Re: planner chooses unoptimal plan on joins with complex key - Mailing list pgsql-performance

From Tom Lane
Subject Re: planner chooses unoptimal plan on joins with complex key
Date
Msg-id 26416.1201643984@sss.pgh.pa.us
Whole thread Raw
In response to Re: planner chooses unoptimal plan on joins with complex key  ("Dmitry Potapov" <fortune.fish@gmail.com>)
Responses Re: planner chooses unoptimal plan on joins with complex key
List pgsql-performance
"Dmitry Potapov" <fortune.fish@gmail.com> writes:
> 2008/1/25, Tom Lane <tgl@sss.pgh.pa.us>:
>> It's hard to tell whether the planner is just being overoptimistic
>> about the results of ANDing the three join conditions, or if one or
>> more of the basic condition selectivities were misestimated.

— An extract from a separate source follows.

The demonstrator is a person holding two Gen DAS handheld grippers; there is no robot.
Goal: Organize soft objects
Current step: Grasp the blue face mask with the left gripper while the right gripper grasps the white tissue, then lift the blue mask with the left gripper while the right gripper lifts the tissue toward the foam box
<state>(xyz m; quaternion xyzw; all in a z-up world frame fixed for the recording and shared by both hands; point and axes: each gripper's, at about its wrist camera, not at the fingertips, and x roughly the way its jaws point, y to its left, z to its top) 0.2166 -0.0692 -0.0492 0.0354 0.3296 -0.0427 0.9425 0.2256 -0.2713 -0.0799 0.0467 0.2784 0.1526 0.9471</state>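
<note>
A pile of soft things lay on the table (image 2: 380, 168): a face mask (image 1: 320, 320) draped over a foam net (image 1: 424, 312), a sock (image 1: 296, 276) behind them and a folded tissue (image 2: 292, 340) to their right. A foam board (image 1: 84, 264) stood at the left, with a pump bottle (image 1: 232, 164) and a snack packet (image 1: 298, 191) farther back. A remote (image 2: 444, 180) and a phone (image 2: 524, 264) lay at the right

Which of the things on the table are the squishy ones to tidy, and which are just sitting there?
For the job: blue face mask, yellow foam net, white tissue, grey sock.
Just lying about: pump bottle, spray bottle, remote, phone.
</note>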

> I wonder if it will ever finish the work :( So, for now, the only
> thing I can show is:

> =# explain select 1 from t1, t2 where t1.m1=t2.m1 ;
>                                    QUERY PLAN
> --------------------------------------------------------------------------------
>  Nested Loop  (cost=0.00..162742993234.25 rows=57462242912003 width=0)
>    ->  Seq Scan on t2  (cost=0.00..690784.54 rows=30820054 width=4)
>    ->  Index Scan using i_t1_m1 on t1  (cost=0.00..3080.74 rows=175973 width=4)
>          Index Cond: (t1.m1 = t2.m1)
> (4 rows)

So this is estimating the join selectivity for m1 alone as

regression=# select 57462242912003 / (30820054.0 * 21292688);
        ?column?
------------------------
 0.08756260792962293676
(1 row)

which would suggest that there are only 11 or so distinct values for m1;
is that about right?

There's something a bit funny here --- looking at the plan components,
the output row estimate should be about 30820054 * 175973, but it's ten
times that.  I'm not sure if this is just a presentation artifact or
if it points to a real bug.

Could you show us the pg_stats rows for t1.m1 and t2.m1?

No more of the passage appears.